Anubhav Sinha’s Candid Confession About Shah Rukh Khan
In a recent interview with Zoom, Anubhav did not hold back. He revealed that he was so enamoured by Shah Rukh Khan that he genuinely believed the superstar understood audience preferences better than him.
“Main Shah Rukh se bahut zyada enamoured bhi tha — mujhe lagta tha isko humse zyada aata hai ki audience ko kya pasand hai,” Anubhav said. In simple terms, he trusted SRK’s instincts over his own directorial judgment, sometimes without question.
‘He Definitely Knows Everything’ — And Why That Was Wrong
Anubhav further admitted that several decisions on Ra.One were shaped by SRK’s opinions, and at the time, that felt completely logical. However, in hindsight, he recognises it differently.
“Maine kuch aise decision liye kyunki wo bol raha tha aur mujhe laga ye isko to pata hai — isko to 100% pata hai. Aise sochna nahi chahiye tha,” he said. The director now acknowledges that placing unquestioned faith, even in a star of SRK’s magnitude, was not the most balanced approach.
This is, therefore, more than a personal reflection. It points to a structural reality in star-driven Hindi cinema — where a superstar’s authority can quietly override a director’s creative instincts, especially when both are working under enormous commercial pressure.
The Ra.One Context That Makes This More Complicated
Ra.One, released in 2011, was never a simple filmmaker-actor collaboration. Shah Rukh Khan’s production company, Red Chillies Entertainment, co-produced the film. More significantly, the film’s acclaimed visual effects were executed by Red Chillies VFX — a company owned by SRK and his wife Gauri Khan.

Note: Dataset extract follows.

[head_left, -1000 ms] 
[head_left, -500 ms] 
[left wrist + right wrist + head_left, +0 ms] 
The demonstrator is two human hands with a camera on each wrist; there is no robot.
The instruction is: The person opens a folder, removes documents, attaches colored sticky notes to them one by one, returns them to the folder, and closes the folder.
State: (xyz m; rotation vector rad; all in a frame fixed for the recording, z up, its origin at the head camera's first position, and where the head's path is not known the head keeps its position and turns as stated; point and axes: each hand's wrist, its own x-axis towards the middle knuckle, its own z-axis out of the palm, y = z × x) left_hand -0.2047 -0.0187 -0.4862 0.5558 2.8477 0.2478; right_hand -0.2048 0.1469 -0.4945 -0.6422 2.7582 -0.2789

That financial stake, consequently, meant SRK had skin in the game on multiple fronts — as lead actor, producer, and indirectly as the head of the VFX studio. In that context, Anubhav’s admission takes on a sharper edge. The film won the Filmfare and National Film Award for Best Special Effects, despite opening to mixed critical reviews and underperforming commercially. It also starred Kareena Kapoor and Arjun Rampal.
Where Both Filmmakers Stand Today
Anubhav Sinha has since carved a notably independent directorial identity. His recent release Assi, starring Taapsee Pannu, focuses on a Delhi woman’s fight for justice after a violent sexual assault — the kind of socially driven, director-led narrative that is a world away from Ra.One’s scale.
Meanwhile, Shah Rukh Khan is preparing for King, an action-adventure film releasing this Christmas. The film stars his daughter Suhana Khan alongside Deepika Padukone, and expectations are already building. Both men have clearly moved forward — but Anubhav’s words ensure Ra.One will not be forgotten quite so easily.